### [ASSIGNMENT]
Please take the lines from the one holding "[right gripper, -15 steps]" through the one holding "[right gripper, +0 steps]" in the data below and copy them exactly.

◆ ◆ ◆ ◆

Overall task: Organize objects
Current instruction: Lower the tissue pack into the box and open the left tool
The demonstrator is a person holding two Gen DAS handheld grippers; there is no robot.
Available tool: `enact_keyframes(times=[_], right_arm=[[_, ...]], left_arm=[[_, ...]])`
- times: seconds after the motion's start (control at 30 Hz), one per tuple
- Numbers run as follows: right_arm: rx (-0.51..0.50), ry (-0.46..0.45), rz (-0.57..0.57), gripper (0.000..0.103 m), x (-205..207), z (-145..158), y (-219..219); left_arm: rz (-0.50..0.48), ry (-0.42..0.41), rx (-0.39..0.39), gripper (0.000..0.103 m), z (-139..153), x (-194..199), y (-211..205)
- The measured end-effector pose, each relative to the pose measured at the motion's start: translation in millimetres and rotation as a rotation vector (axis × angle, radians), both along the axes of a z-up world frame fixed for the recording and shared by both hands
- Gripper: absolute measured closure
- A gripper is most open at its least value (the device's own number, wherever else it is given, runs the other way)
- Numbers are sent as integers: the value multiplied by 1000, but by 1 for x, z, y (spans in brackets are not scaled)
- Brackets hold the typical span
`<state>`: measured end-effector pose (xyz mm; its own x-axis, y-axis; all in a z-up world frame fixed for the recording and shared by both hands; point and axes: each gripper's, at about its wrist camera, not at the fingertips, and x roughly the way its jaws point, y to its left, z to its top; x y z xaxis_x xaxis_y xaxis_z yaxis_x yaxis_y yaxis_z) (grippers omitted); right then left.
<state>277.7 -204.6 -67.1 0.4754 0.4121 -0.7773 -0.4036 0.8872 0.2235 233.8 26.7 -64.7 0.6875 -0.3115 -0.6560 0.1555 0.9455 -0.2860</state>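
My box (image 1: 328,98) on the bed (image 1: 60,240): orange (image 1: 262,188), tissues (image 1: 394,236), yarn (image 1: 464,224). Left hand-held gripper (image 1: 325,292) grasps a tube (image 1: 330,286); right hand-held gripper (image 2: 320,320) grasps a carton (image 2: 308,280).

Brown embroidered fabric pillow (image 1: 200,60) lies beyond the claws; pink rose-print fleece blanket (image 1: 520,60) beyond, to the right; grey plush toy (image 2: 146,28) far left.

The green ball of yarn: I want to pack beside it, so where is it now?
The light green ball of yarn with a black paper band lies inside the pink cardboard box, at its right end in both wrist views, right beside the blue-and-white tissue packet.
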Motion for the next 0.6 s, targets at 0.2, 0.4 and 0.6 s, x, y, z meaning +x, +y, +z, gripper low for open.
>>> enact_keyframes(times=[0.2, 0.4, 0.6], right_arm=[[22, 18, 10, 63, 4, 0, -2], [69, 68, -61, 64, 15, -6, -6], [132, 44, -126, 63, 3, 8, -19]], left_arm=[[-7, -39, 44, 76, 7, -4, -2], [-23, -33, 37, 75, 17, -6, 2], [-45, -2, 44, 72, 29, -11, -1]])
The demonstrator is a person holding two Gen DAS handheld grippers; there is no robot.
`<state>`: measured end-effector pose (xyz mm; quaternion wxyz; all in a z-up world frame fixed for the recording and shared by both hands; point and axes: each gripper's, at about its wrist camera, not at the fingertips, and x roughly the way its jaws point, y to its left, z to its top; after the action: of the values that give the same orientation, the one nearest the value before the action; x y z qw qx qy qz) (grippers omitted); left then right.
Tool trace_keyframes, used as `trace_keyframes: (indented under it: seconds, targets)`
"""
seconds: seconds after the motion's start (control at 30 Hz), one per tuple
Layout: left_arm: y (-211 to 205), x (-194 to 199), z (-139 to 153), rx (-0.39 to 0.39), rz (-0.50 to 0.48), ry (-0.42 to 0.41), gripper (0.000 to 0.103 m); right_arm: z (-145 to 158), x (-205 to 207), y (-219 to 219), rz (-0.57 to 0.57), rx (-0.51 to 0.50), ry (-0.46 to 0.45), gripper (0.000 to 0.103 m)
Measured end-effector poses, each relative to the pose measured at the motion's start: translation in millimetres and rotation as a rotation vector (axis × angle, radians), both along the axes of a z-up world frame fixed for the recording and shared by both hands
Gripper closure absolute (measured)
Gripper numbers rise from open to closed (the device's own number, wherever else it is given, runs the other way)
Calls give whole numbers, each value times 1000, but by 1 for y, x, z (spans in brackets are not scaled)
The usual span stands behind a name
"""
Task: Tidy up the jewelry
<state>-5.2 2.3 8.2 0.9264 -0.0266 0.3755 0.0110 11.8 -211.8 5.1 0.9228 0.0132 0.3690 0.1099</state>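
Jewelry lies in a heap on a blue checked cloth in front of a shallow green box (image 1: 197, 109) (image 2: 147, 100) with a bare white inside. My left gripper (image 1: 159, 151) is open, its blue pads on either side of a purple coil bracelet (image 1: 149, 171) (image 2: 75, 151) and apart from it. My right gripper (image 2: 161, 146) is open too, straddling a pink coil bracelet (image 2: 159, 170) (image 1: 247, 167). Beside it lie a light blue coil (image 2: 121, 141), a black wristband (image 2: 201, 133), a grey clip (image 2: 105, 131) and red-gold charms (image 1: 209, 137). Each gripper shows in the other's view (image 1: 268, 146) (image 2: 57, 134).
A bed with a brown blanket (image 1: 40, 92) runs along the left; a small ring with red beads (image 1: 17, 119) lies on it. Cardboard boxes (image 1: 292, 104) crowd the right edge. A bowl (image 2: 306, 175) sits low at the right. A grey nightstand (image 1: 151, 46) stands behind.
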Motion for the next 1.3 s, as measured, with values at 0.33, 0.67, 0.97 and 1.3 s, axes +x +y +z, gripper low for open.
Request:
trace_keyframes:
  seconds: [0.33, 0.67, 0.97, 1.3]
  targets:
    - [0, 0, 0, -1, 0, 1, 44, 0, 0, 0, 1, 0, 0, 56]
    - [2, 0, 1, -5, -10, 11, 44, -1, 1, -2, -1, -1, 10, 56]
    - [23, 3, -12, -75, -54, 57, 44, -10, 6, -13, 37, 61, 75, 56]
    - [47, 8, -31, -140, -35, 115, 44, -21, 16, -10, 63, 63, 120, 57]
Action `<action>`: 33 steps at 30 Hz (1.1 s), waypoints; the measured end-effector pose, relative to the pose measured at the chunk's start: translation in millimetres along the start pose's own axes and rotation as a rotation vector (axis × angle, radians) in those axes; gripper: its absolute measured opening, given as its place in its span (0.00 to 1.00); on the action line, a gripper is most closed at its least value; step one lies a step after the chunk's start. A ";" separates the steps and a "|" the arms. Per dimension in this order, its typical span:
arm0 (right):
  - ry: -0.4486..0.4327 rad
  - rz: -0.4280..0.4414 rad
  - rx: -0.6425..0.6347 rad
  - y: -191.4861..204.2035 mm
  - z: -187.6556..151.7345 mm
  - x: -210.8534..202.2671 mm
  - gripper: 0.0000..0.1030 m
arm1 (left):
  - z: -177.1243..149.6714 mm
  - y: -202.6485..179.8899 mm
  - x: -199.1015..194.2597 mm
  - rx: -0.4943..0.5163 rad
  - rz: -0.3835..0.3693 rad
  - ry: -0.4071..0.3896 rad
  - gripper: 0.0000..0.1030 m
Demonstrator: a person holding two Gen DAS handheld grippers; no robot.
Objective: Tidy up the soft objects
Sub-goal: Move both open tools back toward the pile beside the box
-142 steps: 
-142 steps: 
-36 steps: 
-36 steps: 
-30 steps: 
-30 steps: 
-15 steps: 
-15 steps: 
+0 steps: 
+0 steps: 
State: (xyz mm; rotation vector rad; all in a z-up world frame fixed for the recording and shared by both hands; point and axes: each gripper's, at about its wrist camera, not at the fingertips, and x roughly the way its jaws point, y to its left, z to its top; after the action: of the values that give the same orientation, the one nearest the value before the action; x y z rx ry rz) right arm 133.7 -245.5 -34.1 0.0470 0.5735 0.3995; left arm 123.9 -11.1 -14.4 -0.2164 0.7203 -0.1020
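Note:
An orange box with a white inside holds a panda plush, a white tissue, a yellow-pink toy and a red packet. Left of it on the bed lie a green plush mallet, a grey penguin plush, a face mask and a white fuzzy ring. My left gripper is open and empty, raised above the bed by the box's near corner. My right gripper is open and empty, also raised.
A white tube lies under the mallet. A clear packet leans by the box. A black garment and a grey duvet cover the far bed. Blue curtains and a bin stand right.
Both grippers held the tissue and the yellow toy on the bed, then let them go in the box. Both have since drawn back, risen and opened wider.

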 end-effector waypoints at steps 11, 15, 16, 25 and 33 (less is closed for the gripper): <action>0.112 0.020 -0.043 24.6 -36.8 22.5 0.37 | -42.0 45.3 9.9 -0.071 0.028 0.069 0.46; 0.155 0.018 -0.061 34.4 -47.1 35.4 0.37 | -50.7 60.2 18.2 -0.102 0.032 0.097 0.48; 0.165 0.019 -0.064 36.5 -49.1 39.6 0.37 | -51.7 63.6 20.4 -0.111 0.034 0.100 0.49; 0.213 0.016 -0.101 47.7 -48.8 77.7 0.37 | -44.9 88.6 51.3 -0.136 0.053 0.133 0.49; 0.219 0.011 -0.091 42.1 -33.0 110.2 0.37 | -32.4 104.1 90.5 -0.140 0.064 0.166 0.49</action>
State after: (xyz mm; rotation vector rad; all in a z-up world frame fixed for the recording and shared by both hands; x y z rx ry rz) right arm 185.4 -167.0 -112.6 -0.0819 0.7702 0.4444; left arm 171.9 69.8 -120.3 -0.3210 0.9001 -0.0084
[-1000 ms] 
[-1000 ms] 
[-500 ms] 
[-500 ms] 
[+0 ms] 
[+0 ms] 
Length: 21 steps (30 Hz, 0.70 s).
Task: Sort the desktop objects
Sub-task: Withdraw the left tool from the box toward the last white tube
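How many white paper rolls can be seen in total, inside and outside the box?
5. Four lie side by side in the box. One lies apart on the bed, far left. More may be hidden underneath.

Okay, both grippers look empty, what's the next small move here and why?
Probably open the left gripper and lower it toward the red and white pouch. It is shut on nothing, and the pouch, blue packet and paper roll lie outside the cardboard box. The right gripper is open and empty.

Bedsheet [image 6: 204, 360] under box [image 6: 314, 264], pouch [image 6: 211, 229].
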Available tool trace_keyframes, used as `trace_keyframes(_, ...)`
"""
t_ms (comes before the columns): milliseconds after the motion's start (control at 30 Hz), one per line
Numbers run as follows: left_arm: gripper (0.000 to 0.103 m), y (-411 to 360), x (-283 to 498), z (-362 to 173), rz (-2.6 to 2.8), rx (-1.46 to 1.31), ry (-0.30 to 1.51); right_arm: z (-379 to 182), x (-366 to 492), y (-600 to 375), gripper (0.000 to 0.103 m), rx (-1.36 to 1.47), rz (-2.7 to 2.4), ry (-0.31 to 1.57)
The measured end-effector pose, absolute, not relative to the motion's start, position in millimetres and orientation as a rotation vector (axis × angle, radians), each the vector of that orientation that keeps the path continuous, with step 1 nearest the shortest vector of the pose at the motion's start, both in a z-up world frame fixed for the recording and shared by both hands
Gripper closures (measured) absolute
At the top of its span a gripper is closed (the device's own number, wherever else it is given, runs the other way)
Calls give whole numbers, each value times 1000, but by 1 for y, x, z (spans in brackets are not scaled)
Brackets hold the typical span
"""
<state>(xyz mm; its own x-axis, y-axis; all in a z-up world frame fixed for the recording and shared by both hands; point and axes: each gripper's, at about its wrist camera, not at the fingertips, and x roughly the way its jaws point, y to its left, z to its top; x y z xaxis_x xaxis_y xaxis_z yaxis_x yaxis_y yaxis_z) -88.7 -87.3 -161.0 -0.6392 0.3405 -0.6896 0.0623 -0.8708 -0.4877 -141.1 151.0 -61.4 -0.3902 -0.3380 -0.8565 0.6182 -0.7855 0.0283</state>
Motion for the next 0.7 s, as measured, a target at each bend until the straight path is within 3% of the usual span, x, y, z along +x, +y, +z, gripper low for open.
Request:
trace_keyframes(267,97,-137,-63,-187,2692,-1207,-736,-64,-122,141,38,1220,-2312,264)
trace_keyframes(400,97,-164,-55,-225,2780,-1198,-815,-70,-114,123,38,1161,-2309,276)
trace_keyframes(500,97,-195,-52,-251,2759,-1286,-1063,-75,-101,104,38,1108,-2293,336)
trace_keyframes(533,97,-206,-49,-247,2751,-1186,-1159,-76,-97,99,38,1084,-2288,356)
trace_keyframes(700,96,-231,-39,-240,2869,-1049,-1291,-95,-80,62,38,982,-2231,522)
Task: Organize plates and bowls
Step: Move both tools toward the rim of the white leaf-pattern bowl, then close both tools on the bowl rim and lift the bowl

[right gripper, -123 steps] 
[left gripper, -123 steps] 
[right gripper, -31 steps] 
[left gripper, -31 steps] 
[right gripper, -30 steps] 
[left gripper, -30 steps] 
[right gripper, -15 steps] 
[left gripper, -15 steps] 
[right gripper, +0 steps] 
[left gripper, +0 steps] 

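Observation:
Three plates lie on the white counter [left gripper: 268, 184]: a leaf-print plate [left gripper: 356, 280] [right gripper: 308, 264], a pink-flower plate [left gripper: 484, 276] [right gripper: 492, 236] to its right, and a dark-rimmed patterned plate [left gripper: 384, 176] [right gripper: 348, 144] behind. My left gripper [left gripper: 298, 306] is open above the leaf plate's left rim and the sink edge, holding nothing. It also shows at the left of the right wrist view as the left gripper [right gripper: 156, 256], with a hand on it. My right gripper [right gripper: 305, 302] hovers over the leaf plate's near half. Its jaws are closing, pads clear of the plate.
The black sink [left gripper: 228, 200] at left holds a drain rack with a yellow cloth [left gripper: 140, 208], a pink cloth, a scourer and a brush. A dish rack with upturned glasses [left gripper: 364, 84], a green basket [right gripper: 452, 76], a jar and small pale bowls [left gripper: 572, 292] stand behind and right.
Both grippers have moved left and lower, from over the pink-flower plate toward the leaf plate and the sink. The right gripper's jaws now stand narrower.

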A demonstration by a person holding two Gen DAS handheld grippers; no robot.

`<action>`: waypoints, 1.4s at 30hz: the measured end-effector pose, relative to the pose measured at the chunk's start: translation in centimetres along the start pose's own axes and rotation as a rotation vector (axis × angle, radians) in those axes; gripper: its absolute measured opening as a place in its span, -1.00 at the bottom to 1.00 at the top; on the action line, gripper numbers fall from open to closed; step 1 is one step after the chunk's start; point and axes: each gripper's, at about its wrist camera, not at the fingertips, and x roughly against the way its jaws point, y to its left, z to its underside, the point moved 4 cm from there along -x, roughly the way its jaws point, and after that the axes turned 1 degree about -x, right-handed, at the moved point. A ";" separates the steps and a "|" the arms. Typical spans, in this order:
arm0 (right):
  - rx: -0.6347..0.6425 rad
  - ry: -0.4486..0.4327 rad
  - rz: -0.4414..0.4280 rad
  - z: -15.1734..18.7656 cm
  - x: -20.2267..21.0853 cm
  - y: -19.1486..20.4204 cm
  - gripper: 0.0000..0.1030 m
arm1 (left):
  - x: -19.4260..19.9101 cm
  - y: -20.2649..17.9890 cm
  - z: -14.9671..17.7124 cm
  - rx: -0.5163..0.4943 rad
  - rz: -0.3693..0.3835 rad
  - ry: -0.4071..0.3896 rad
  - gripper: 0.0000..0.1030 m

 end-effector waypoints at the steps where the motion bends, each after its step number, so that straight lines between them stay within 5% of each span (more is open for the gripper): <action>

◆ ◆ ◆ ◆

### [EXERCISE RESULT]
[right gripper, -15 steps] 
[left gripper, -15 steps] 
[right gripper, +0 steps] 

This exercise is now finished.